In addition, the Gini co-efficient index, which measures how equal a country's distribution of income is, shows that income inequality in Malta is increasing. Yet, no economy is perfect and certainly, we have advanced a lot since Independence and gradually shed our fortress mentality as an ex-British colony.

Talking about tourism, we cannot ignore the multiplier effect this has had on our economy. Around the world, airlines, hotels and travel businesses are pleased to witness the return of tens of millions of tourists and their hundreds of billions of euros, though experts suggested the revival could take months to fully gather pace. Many are basing their hope on the revival in the Asian market.

The lifting of quarantine rules effectively opens the door for many Chinese to go abroad for the first time since borders were slammed shut three years ago. Can Malta stand to gain? It is blessed as one of the sunniest European destinations with a good climate all year round, making it an ideal location for a short getaway.

Obviously, many have written to the tourism ministry to ensure a better upkeep and cleanliness level of touristic zones. Fingers crossed; numbers are expected to exceed three million visitors this year. It is pertinent to reflect how no official studies have ever surfaced over the years to discover the actual value added (GVA) that the sector contributes to the economy after deducting infrastructural costs, environmental and ecological damage, food and beverage costs and state subsidies to low-cost airlines.

It is hoped that Minister Bartolo will initiate a similar study, as he has previously done on related subjects, such as the substantial funding provided to international film crews, aimed at revitalising the film industry.

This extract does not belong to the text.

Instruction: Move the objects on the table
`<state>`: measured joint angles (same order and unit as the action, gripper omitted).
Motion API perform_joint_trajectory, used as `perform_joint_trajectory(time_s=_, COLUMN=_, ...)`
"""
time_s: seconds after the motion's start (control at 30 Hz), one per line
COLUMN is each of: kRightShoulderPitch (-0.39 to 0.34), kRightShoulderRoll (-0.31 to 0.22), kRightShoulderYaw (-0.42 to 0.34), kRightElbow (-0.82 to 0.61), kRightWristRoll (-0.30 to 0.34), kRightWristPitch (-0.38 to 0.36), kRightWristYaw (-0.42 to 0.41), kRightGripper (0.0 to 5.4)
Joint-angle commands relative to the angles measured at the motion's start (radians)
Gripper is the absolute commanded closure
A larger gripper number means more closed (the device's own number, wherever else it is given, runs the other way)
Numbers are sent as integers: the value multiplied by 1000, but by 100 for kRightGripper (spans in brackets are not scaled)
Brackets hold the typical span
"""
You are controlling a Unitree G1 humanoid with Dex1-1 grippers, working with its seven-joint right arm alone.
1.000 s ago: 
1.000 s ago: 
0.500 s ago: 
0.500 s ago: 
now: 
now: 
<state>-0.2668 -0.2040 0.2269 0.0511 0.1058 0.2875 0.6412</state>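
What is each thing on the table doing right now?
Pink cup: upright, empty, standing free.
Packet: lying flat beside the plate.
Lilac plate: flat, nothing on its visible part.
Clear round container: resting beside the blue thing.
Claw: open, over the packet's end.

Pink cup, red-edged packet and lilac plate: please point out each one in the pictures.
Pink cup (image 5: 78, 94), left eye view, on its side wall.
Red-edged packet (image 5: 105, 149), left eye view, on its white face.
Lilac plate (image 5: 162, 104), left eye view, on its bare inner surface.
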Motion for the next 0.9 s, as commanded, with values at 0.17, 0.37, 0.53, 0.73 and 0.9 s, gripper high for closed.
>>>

Looking back to the origin of tourism, in the early 1960s, this new industry was warmly welcomed and supported by politicians as a pivotal means on how to balance annual budgets and create lucrative jobs for hundreds with Air Malta.

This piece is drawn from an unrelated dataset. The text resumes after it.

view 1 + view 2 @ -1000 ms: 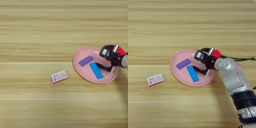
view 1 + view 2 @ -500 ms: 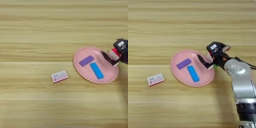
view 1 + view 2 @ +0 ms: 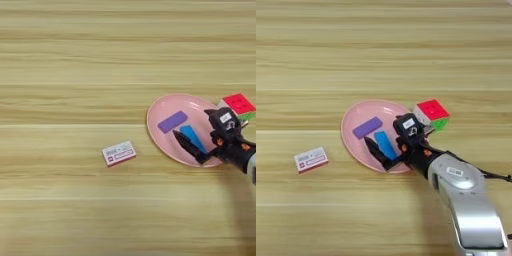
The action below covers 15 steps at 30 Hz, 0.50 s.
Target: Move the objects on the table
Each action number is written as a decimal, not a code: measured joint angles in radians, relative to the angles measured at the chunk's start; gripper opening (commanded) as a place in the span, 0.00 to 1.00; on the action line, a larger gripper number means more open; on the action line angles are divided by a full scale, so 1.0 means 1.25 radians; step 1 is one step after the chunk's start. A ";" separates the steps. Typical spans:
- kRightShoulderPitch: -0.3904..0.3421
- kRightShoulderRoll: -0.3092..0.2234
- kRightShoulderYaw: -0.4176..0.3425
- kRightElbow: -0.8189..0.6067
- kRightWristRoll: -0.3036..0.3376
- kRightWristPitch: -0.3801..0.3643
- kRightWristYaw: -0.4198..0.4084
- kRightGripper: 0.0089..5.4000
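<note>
Jaws (image 3: 387, 150) back over the pink plate (image 3: 351, 135) — spread, astride the blue bar (image 3: 386, 145) — forearm (image 3: 468, 200) low.

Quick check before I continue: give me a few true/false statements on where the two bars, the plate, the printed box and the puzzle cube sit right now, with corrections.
1. The bright blue flat bar lies on the round pink plate. True.
2. The purple flat bar lies on the light wooden table, off the plate. False: it lies on the plate, left of the blue bar and further back.
3. The white-and-red printed box sits on the table left of the plate. True.
4. The multicoloured puzzle cube rests on the plate. False: it stands on the table at the plate's right rim.
5. The right gripper hangs over the printed box. False: it is over the plate, by the blue bar.
</note>
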 measured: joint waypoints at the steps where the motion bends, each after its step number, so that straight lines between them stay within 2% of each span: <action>1: -0.001 -0.004 0.003 0.007 -0.014 0.000 -0.008 0.99; 6: -0.013 -0.017 0.026 0.073 -0.054 0.000 -0.035 0.99; 15: -0.034 -0.021 0.059 0.133 -0.059 0.001 -0.031 0.99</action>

Now that two years of pandemic shutdowns have concluded, the finance minister aims to recover lost revenue. According to David Curmi, previously an executive chairman of Air Malta, (now appointed director of KM Airlines) the plan was to dissolve Air Malta and replace it by a new Maltese carrier (KM Airlines). This is now a reality and the IATA granted us our wings appellation. No official reason was given by management to explain why the Air Malta service suffered so much degradation and financial woes. All this compounded the issue that one cannot rely on Air Malta with its under-capitalised structure, chronic losses and having just eight leased aircraft at its disposal.

Its bloated crew and pilots' overheads were a reflection of political interference from those pulling the strings from Castille. It is no secret that some 80 ex-pilots currently enjoy a lucrative early retirement scheme, which will see them receive two-thirds of their salary over 10 years.

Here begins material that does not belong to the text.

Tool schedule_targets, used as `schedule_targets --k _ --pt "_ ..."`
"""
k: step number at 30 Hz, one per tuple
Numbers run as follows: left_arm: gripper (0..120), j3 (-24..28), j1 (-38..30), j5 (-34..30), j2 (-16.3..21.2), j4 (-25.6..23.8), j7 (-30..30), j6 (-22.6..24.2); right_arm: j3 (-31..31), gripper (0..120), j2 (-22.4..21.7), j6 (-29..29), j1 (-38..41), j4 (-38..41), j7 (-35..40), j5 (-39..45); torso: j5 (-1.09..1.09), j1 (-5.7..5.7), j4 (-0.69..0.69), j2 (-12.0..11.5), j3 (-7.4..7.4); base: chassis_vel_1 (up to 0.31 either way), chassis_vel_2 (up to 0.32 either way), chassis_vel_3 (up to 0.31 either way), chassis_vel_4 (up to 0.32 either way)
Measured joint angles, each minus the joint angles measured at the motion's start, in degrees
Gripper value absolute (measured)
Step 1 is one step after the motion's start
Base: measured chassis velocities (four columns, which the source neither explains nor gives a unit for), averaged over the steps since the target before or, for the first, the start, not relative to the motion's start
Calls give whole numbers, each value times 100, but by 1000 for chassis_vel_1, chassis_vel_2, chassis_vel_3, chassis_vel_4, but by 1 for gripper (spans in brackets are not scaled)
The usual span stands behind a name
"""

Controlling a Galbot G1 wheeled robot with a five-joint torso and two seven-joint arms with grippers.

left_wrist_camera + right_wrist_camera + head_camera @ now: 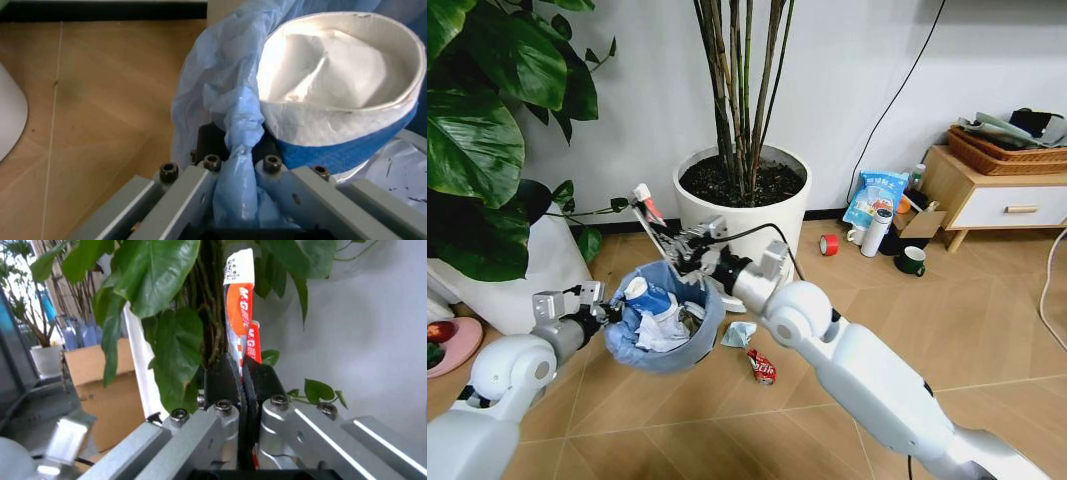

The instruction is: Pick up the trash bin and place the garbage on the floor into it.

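— How many pieces lie on the floor now?

— Two: a red crushed wrapper and a light blue mask, both just beside the trash bin.

— And the bin?

— One, held off the floor; the left gripper is clamped on its blue bag rim.

— The other arm?

— The right gripper pinches one white printed tube, raised above the bin, near the one big white pot.
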Motion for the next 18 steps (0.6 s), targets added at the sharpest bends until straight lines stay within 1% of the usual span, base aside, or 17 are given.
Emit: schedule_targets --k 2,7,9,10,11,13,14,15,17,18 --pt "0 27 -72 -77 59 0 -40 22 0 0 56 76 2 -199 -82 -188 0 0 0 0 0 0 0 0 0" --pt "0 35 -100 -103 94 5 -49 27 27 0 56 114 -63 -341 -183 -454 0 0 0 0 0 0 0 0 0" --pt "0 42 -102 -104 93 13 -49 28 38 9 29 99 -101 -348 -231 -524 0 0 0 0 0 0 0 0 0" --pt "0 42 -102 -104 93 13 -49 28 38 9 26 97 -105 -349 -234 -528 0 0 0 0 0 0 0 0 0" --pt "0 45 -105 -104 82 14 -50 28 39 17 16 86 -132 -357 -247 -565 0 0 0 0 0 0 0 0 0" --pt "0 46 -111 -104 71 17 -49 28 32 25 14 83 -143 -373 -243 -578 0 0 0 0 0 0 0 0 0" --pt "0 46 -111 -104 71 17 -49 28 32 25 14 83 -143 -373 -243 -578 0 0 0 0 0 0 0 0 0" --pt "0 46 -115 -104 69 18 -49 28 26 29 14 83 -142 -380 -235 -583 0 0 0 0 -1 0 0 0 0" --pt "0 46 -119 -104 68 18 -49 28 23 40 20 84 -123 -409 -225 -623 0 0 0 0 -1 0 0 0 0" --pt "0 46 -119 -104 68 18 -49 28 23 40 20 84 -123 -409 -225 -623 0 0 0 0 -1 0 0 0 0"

The finance minister said he plans to "stop this madness" and that he planned to offer pilots a one-time payment to terminate this controversial clause from their collective agreement. Certainly, the government will be forking out substantially more to buy out this clause. Sources reveal a similar package is to be offered to cabin crew, which sources said is expected to cost around €200,000 each. This will be offered to around 100 members of cabin crew.

Those who take the offer will be bound to forfeit working within the public sector for six years. Air Malta will fork out thousands in payments to pilots who retire in line with a collective agreement clause that the government may "buy out". The collective agreement clause states that individuals aged 55 or over, who have been pilots with the national airline for more than 25 years, would be paid two-thirds of their salary each month until they retire.

One recalls Air Malta's decision to terminate the employment of 69 pilots in 2020 following the breakdown of negotiations with the Airline Pilots Association. On the bright side, prospects for tourism this year look good and provided Europe avoids the pangs of a mild recession, there is a feeling of so-called revenge tourism with millions of travellers still having unspent cash in the drawer, saved during two long years of restrictions.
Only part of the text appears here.